WHAT YOU WILL DO: Exact copies of the lines below are the goal; any images in them are dropped.

==========

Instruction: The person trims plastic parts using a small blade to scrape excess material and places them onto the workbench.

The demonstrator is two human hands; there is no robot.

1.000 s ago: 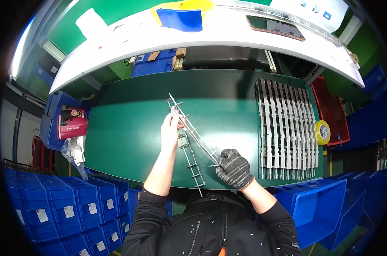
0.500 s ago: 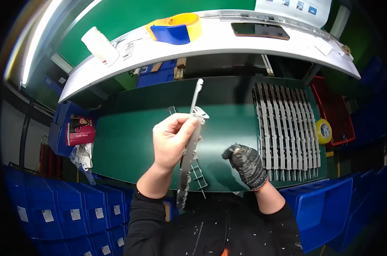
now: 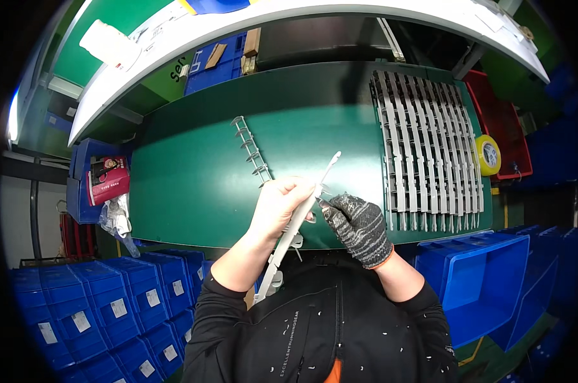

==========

OUTPUT BELOW:
Instruction: The person trims plastic parts using a small blade to scrape excess material and places them onto the workbench.

The demonstrator is two human hands; there is no robot.

1.000 s ago: 
0.500 s ago: 
now: 

A complete answer has now been given.